Background information
- Born: January 22, 1945 Fontenay-le-Comte, France
- Died: March 10, 2018 (aged 73) Dordrecht, Netherlands
- Genres: Blues, singer songwriter
- Occupations: Musician, songwriter
- Instruments: Vocals, guitar
- Years active: 1960–present
- Labels: Dutch Uncle Music
- Website: michaeldejong.com

= Michael De Jong =

Michael De Jong (January 22, 1945 – March 10, 2018) was a Dutch–American blues guitarist and singer songwriter.

In the early days when he played with the Michael De Jong Band his music was influenced by Chuck Berry, Buddy Holly, Eddie Cochran, Jimmy Reed, 1950s blues and rockabilly. Later he played (mostly solo) intimate songs with a guitar and his hoarse voice.
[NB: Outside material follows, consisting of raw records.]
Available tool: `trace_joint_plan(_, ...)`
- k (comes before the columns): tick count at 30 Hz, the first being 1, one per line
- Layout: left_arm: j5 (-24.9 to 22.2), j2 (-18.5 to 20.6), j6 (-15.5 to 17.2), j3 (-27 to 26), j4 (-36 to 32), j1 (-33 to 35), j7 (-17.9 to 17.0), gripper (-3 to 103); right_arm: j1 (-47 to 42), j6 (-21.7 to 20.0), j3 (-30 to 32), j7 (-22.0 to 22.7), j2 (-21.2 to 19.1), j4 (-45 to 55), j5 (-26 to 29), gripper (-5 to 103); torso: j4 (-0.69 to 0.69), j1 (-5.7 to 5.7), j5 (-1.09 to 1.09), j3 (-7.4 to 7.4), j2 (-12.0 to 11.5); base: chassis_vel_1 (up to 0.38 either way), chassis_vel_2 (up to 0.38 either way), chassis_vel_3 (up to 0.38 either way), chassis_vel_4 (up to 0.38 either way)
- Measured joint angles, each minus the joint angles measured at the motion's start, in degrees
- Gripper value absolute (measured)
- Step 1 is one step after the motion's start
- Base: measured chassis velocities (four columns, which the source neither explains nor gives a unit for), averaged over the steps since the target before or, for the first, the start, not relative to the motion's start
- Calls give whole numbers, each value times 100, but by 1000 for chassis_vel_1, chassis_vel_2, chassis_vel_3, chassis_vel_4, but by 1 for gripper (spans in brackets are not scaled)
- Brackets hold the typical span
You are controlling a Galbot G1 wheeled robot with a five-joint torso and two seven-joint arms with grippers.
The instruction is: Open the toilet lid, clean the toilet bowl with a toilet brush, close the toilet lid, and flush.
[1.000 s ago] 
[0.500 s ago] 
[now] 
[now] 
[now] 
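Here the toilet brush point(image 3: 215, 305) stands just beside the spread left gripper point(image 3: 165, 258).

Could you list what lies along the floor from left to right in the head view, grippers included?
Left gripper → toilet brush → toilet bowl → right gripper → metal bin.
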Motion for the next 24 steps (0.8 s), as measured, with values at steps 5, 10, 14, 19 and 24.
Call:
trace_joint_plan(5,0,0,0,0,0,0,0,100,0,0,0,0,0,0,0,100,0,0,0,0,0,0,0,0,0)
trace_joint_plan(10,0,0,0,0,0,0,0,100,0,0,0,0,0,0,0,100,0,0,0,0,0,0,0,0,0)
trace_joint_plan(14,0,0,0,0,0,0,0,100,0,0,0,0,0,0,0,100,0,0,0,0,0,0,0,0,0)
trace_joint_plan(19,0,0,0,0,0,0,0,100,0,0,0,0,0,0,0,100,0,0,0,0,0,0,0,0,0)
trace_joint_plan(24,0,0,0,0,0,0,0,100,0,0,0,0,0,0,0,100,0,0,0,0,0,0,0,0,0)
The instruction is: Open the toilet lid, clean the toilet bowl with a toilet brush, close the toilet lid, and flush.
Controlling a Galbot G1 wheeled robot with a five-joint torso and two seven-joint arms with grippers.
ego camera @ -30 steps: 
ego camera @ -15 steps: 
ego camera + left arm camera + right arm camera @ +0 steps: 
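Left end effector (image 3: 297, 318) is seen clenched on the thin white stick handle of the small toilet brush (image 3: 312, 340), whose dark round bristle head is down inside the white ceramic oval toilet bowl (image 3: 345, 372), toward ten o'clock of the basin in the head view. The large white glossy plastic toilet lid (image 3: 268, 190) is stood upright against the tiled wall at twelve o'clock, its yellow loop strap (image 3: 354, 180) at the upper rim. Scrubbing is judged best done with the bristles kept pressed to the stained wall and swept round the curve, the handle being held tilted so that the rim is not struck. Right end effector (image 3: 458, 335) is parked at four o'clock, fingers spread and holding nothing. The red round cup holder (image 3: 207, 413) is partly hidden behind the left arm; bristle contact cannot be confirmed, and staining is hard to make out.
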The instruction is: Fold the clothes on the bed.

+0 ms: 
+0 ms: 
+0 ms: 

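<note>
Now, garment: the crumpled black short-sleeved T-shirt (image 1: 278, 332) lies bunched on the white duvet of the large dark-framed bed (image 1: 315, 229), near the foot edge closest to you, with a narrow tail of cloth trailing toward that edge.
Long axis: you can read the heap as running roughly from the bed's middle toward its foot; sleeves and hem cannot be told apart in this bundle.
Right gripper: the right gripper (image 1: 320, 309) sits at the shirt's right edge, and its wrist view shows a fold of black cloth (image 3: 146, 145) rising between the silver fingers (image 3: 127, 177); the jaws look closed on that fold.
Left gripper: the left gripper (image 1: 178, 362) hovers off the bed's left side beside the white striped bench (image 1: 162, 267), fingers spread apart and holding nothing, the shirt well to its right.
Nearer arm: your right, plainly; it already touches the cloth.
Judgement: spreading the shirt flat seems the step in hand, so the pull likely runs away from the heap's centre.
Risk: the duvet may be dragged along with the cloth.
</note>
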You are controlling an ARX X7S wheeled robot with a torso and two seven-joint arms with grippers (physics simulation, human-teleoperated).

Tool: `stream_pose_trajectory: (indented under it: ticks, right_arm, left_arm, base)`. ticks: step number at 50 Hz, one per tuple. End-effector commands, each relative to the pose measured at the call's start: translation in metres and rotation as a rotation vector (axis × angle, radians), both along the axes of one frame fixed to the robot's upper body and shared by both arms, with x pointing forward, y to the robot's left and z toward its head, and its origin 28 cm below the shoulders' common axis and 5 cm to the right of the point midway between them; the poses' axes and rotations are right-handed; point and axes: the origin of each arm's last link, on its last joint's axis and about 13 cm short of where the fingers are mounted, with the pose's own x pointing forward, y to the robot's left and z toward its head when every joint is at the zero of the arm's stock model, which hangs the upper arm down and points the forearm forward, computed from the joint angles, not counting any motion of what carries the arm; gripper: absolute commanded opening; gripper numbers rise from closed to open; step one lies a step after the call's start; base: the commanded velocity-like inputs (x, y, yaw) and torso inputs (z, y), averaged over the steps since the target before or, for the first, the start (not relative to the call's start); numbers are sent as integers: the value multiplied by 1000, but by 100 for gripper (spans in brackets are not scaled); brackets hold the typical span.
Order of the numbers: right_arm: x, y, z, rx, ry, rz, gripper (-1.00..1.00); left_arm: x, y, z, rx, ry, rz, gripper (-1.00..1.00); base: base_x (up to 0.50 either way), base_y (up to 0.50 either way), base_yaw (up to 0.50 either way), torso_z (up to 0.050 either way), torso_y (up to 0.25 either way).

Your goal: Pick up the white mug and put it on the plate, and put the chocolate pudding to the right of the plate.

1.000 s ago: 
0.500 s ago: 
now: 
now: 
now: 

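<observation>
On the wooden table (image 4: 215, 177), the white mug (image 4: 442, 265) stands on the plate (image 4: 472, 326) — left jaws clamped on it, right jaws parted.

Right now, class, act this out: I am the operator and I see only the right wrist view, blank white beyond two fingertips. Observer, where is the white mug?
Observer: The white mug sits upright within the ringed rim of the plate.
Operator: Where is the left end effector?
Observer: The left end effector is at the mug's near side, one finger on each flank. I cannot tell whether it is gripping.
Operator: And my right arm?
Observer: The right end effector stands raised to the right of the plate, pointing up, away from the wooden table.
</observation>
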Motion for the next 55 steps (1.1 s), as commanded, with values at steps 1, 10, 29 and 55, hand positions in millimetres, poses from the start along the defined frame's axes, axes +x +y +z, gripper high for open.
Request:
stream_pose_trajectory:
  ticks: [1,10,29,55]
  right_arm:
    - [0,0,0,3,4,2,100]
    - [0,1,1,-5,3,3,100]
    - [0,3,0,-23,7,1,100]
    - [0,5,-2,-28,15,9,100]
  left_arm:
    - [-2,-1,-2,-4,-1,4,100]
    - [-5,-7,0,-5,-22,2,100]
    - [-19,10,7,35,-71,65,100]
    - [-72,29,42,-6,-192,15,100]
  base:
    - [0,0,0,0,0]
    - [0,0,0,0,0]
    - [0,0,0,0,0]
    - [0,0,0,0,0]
He wrote about his struggle with life, about women ("Gods masterpiece"), love and the decay of society.

== Biography ==
De Jong's father, Gerben "Gep" De Jong (1919 – 1994) was a Dutchman who fled the Netherlands during World War II. In France his father married a French Basque woman, at that time De Jong was born. After the War, they lived in The Netherlands until the family emigrated to the United States in 1950. From the age of five De Jong grew up in Grand Rapids, Michigan, where he ended up as the foreign outsider. When he was six years old he joined the church choir and he never stopped singing. His first performance was at this age: he sang "Ave Maria" in the boys church	choir. In contradiction of this, he spent his ninth birthday in a youth institution for setting his school on fire. The reason for this: in front of his schoolmates he was blamed to be a bad Catholic, because his parents didn't donate enough money to the church. De Jong was caught early, otherwise he would have burned down the church, the vicarage and the monastery as well, he claimed.
At the age of thirteen De Jong started playing the guitar without taking any lessons. This happened after seeing a concert by Johnny Cash: "That's what I wanna do." Five years later he started his first band The Nightwalkers, which backed Bobby Bare who shortly thereafter became successful with "The All American Boy" and the "Detroit City".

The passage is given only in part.